_TASK PROMPT_
Return, exactly and in full, the lines of the records below starting at the one with "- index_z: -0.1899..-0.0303" and ending at the one with "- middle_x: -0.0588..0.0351", and no other lines.

--- START ---

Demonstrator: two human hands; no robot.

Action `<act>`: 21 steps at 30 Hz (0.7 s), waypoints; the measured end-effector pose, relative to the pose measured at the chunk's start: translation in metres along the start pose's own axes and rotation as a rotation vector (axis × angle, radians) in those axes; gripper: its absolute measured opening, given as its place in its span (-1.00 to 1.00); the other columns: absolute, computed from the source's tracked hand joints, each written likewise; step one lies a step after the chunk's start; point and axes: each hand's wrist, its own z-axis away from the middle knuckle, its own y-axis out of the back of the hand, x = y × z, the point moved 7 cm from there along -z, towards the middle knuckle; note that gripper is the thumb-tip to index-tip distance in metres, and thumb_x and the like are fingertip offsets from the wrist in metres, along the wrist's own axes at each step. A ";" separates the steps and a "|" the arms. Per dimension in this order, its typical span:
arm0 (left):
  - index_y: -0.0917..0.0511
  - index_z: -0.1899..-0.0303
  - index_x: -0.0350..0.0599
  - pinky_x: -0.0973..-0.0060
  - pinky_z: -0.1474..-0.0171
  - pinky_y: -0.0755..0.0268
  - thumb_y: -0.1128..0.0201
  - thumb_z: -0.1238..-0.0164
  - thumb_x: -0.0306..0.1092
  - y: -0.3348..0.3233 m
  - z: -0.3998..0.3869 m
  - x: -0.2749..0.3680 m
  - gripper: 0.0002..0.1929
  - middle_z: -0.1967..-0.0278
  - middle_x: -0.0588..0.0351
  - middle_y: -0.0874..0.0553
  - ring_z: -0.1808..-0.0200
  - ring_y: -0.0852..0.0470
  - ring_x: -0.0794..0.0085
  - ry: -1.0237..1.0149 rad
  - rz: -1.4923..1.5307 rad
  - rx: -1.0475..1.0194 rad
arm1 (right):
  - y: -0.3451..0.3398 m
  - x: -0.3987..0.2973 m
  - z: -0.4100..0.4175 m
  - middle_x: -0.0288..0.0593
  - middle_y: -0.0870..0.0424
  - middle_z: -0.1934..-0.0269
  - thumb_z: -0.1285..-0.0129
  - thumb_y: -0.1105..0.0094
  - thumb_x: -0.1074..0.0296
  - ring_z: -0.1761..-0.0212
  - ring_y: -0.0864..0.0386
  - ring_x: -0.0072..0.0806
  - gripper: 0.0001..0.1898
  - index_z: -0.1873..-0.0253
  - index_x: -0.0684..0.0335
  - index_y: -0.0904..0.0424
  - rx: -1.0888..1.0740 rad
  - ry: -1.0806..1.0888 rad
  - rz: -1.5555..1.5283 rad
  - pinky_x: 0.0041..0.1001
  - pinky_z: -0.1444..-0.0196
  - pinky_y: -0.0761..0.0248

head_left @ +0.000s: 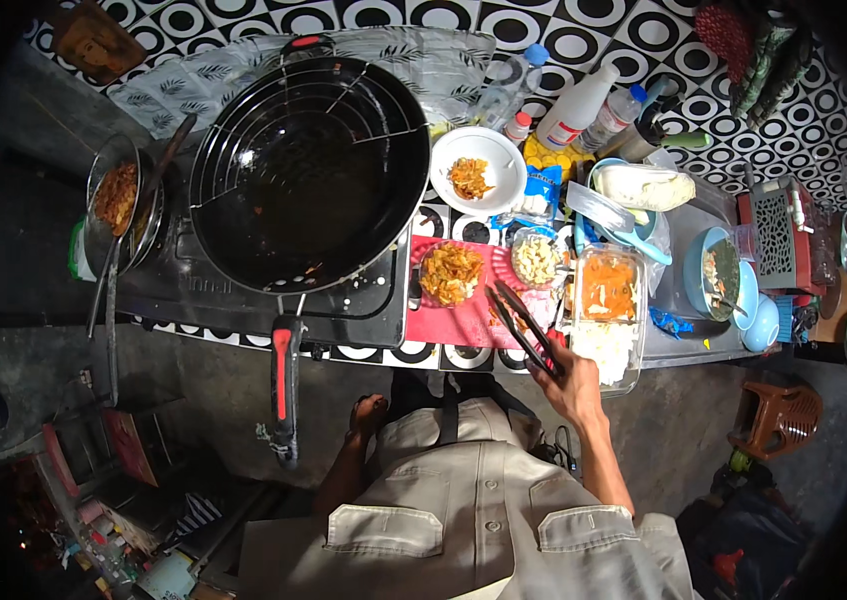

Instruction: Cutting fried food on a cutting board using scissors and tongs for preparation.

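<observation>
My right hand (572,381) grips a pair of black tongs (524,322), whose tips lie over the red board (431,324), just right of a bowl of golden fried pieces (452,274). My left hand (369,412) hangs low by my body, below the counter edge; whether it holds anything is not plain. Left of the board, a large black wok (303,180) with oil and a wire rack (303,75) on its rim sits on the stove (363,315). A glass container (645,337) of orange batter and white chopped pieces stands right of my right hand.
The wok's handle (285,382) juts out past the stove's front. A strainer of fried food (117,199) rests at the left. Behind the board are a white bowl (478,169) and several bottles (577,109). Blue bowls (705,270) stand at the right, near a brown plastic stool (776,420).
</observation>
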 end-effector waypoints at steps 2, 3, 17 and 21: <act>-0.64 0.24 -0.12 0.11 0.10 -0.45 -0.02 -0.25 -0.08 0.001 -0.005 0.000 -0.65 0.32 -0.19 -0.68 0.19 -0.65 -0.10 -0.052 -0.022 0.040 | 0.000 0.022 0.017 0.07 -0.62 0.47 -0.07 -0.36 0.18 0.47 -0.62 -0.11 -0.56 -0.01 0.29 -0.56 0.010 -0.096 -0.079 -0.26 0.32 -0.44; -0.64 0.24 -0.12 0.11 0.10 -0.46 -0.02 -0.25 -0.09 0.003 -0.007 0.000 -0.66 0.31 -0.19 -0.68 0.19 -0.66 -0.09 -0.099 -0.036 0.089 | 0.001 0.033 0.026 0.07 -0.62 0.50 -0.06 -0.37 0.17 0.47 -0.62 -0.11 -0.56 0.02 0.30 -0.56 0.029 -0.170 -0.060 -0.26 0.30 -0.44; -0.62 -0.03 -0.06 0.31 -0.21 -0.35 -0.19 -0.26 -0.08 0.012 -0.046 0.035 -0.61 0.11 -0.09 -0.72 -0.01 -0.66 0.14 -0.024 -0.220 -0.075 | -0.027 0.048 0.024 0.11 -0.67 0.32 -0.12 -0.32 0.23 0.26 -0.64 0.10 -0.59 -0.02 0.29 -0.48 -0.013 -0.225 0.095 -0.09 0.19 -0.49; -0.61 -0.04 -0.11 0.31 -0.17 -0.43 -0.22 -0.29 -0.16 0.024 -0.023 0.097 -0.64 0.11 -0.09 -0.72 -0.02 -0.67 0.18 -0.032 -0.136 -0.077 | -0.022 0.039 0.017 0.15 -0.67 0.33 -0.12 -0.33 0.24 0.25 -0.64 0.08 -0.61 0.00 0.29 -0.50 -0.015 -0.223 0.040 -0.11 0.18 -0.48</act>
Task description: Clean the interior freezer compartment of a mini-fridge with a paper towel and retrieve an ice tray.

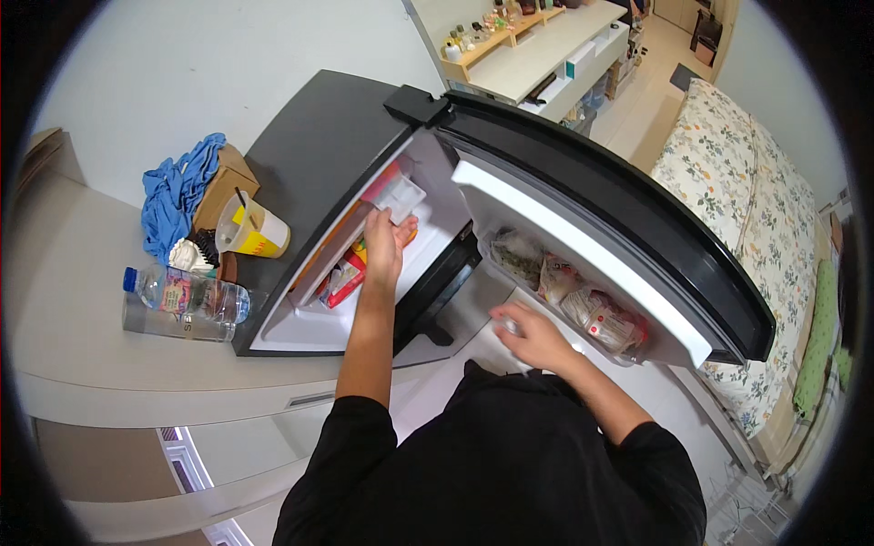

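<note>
A small dark refrigerator [328, 123] stands with its door [601, 164] swung out to the right. My left hand [389, 242] reaches inside, its fingers at a translucent white plastic container [399, 198]; whether they grip it is unclear. A red packet [343, 278] lies below that hand in the compartment. My right hand [532, 338] is in front of the door, fingers curled around something small and whitish, blurred. Bagged food [597, 317] and a bag with greenish contents [517, 256] sit in the door's clear bin.
On the refrigerator top stands a plastic cup [252, 228] with a straw, near a cardboard box [229, 184] and blue cloth [177, 194]. A water bottle [188, 293] lies on the counter at left. A bed with a floral cover [724, 150] is beyond the door.
</note>
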A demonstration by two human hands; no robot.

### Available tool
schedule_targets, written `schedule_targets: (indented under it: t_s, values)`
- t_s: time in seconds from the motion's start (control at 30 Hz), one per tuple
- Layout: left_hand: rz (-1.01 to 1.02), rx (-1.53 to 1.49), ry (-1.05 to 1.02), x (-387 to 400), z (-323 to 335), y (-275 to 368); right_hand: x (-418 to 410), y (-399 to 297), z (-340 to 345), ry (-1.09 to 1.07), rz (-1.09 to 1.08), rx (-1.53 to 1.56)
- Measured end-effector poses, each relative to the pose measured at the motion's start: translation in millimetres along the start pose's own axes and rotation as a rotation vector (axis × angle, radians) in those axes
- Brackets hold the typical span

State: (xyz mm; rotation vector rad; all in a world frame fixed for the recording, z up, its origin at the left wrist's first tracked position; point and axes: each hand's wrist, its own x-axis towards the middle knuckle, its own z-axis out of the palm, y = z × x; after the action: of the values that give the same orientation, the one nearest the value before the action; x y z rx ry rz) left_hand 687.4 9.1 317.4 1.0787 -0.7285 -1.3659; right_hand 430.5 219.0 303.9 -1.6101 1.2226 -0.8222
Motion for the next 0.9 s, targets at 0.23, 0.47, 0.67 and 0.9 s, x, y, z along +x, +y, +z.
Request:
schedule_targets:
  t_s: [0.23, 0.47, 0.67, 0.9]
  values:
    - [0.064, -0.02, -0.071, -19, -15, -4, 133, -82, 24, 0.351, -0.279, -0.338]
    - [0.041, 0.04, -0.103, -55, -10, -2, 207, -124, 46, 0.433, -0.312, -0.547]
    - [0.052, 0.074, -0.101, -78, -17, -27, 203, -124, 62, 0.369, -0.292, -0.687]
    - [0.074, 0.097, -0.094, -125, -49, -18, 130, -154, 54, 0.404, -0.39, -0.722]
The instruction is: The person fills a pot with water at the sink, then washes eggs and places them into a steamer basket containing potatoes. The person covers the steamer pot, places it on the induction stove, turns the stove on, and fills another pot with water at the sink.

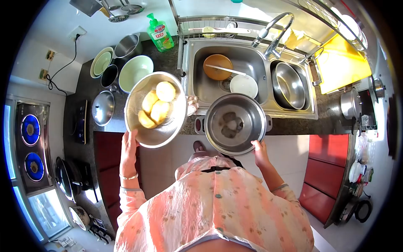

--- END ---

_RESULT_
  - index_z: -0.1899..-0.0303
  - index_x: -0.0350..0.0599
  - pinky_x: -0.0973..-0.0060
  - pinky_z: -0.1474..-0.0171
  - pinky_y: -0.0755..0.0268
  - thumb_y: -0.1128..0.0201
  - thumb_z: -0.1238..-0.0164
  - thumb_x: -0.0306..0.1092
  - y: -0.3348..0.3233 m
  - z: -0.3998..0.3869 m
  - x: -0.2749..0.3680 m
  - gripper: 0.0002..0.1929
  - middle_z: -0.1967..-0.0278
  - middle_x: -0.0588..0.0351

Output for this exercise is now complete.